**PROBLEM REQUIREMENTS**
Taking the listing below, restate word for word each line from the line with "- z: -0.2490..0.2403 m" to the line with "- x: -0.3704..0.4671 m", ends included, and stop there.

**ENTRIES PROVIDED**
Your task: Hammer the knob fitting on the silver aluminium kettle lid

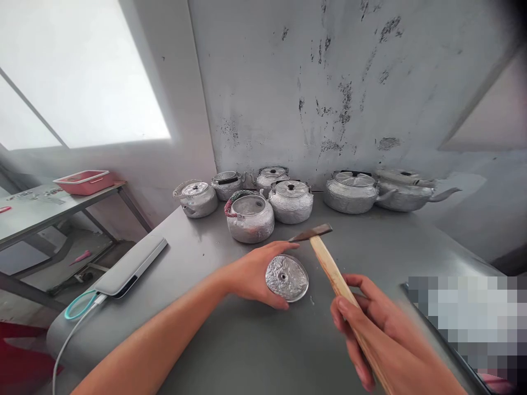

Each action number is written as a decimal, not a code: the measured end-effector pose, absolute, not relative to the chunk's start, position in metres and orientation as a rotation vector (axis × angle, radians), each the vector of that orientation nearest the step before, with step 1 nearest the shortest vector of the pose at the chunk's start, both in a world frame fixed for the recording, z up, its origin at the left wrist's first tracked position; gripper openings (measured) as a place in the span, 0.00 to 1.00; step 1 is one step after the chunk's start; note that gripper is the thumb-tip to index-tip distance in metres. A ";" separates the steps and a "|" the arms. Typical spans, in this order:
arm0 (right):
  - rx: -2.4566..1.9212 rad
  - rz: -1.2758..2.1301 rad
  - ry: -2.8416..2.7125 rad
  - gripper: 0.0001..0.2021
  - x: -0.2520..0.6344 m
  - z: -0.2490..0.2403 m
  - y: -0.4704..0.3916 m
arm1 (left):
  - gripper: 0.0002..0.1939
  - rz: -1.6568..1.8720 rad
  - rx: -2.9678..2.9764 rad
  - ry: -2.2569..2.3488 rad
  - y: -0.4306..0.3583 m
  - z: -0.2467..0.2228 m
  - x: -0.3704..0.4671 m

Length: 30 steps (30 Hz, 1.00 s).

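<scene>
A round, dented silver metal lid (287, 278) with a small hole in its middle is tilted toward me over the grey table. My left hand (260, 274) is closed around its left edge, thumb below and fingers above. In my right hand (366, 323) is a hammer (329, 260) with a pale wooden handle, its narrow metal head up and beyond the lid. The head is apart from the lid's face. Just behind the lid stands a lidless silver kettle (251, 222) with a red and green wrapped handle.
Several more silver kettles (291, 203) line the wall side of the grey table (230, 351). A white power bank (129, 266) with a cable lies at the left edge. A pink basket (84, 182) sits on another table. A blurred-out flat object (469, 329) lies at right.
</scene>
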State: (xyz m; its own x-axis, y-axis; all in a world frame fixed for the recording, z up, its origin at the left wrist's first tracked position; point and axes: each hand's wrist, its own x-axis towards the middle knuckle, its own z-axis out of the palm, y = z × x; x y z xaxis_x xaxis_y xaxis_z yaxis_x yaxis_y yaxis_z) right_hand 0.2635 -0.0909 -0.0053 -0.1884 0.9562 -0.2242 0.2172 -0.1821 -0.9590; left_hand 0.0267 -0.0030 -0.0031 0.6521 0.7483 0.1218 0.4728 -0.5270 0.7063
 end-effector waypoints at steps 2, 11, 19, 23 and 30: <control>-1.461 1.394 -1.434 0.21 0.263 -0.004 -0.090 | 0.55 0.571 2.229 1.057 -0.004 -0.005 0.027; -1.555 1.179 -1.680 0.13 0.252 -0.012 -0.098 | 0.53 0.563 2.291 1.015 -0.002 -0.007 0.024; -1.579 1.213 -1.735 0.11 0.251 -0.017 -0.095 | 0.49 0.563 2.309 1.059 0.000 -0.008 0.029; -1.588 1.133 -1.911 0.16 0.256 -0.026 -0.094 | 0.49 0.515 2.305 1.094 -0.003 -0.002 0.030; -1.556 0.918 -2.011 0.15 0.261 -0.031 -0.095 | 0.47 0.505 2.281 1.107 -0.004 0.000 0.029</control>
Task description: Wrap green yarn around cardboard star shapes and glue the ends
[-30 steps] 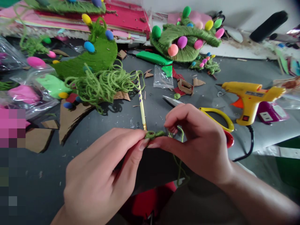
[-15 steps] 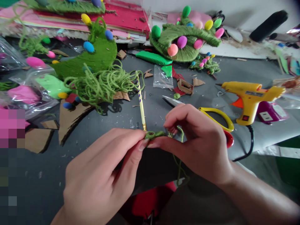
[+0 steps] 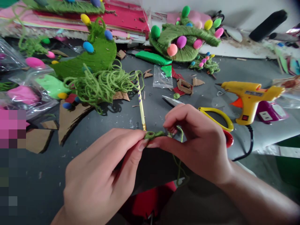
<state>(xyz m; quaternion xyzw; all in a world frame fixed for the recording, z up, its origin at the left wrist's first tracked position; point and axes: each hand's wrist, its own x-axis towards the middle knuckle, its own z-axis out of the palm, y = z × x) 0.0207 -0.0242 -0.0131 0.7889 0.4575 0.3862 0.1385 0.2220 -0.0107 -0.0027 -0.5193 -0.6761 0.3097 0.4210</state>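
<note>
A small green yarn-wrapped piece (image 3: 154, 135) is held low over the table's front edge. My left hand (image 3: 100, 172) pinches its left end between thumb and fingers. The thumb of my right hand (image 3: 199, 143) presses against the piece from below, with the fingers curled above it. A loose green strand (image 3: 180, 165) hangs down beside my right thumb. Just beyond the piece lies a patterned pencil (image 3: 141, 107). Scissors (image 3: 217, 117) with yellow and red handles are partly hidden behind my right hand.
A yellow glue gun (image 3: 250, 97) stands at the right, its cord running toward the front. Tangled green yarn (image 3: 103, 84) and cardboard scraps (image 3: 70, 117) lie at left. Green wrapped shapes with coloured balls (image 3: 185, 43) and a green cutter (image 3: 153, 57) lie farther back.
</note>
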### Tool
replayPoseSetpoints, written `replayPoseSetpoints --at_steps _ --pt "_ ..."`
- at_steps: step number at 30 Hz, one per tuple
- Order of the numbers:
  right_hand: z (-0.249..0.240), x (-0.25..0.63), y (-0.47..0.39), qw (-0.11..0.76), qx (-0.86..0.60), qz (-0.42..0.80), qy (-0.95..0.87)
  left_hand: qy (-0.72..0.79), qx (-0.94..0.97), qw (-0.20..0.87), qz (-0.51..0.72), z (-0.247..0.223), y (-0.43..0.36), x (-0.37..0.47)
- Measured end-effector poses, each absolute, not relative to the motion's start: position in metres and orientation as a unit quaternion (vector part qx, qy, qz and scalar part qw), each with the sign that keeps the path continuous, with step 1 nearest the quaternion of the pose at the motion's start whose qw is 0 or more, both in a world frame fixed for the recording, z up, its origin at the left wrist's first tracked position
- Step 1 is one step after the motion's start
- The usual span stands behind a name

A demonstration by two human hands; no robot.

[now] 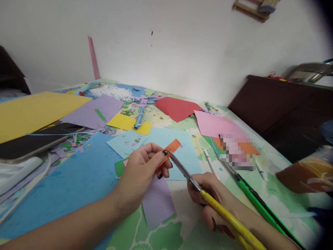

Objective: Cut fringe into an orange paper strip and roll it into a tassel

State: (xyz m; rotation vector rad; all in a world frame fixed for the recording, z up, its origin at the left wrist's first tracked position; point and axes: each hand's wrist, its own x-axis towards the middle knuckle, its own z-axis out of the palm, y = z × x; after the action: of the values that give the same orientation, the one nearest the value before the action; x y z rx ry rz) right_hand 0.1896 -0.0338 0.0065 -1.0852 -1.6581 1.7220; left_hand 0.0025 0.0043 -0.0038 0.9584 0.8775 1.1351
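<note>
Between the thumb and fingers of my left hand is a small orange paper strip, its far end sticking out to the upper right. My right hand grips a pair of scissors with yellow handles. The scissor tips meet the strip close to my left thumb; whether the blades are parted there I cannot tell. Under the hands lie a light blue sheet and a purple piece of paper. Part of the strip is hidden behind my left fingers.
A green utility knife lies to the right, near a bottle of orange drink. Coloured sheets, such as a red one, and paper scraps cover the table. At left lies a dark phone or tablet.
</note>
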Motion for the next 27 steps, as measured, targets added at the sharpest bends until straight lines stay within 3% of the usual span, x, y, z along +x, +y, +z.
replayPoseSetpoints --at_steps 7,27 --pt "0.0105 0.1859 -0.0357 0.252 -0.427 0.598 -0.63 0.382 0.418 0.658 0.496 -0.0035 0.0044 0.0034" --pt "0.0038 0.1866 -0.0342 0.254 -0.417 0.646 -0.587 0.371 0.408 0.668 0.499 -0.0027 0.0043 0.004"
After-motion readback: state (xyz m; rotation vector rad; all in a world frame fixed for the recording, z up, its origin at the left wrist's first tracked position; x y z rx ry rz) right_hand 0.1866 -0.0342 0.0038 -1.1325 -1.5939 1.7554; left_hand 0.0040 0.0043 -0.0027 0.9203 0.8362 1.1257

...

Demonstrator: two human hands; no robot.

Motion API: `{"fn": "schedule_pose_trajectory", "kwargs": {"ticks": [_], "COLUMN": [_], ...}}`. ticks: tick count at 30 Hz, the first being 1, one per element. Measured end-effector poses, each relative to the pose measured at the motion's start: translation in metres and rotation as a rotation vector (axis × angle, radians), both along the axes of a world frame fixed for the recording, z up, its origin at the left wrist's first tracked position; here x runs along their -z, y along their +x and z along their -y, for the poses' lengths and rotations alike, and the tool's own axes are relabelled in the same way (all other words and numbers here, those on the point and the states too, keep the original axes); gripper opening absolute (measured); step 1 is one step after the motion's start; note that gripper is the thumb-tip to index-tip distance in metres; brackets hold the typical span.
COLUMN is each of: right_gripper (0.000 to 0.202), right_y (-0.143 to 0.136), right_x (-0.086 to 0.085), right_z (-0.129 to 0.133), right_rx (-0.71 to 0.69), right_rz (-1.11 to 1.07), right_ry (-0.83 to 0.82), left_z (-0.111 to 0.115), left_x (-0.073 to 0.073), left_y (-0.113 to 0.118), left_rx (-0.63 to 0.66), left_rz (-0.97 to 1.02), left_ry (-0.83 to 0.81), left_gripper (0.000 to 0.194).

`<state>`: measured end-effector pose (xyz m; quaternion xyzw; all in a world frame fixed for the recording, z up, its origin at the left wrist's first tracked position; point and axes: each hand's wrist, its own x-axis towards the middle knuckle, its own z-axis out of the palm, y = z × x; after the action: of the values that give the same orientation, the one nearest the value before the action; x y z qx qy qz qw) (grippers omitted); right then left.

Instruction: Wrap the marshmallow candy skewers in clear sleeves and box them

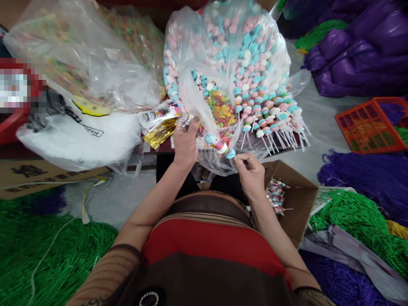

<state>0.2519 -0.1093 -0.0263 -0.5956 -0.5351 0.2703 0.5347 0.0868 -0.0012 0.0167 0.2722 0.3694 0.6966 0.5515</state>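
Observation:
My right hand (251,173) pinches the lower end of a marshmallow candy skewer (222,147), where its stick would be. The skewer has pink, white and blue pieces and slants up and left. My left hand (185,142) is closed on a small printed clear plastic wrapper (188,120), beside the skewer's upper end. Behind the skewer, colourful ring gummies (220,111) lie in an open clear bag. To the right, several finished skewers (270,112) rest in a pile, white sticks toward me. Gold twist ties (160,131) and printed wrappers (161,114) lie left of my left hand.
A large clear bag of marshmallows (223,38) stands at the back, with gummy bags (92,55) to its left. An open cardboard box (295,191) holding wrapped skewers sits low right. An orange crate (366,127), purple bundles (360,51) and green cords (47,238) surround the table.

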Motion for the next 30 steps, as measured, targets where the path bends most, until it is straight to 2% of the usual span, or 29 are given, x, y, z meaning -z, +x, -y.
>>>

**TASK RESPONSE**
  - z: -0.2490..0.2403 m
  - y: -0.4704..0.3916 m
arm1 (left):
  - gripper: 0.0002..0.1939
  - rz: -1.6568..1.8720 rad
  - rx: -2.9678..2.9764 rad
  - ry: -2.2569..2.3488 rad
  - y: -0.4306..0.3583 m
  - z: -0.2467..0.2228 m
  - x: -0.3704..0.4671 m

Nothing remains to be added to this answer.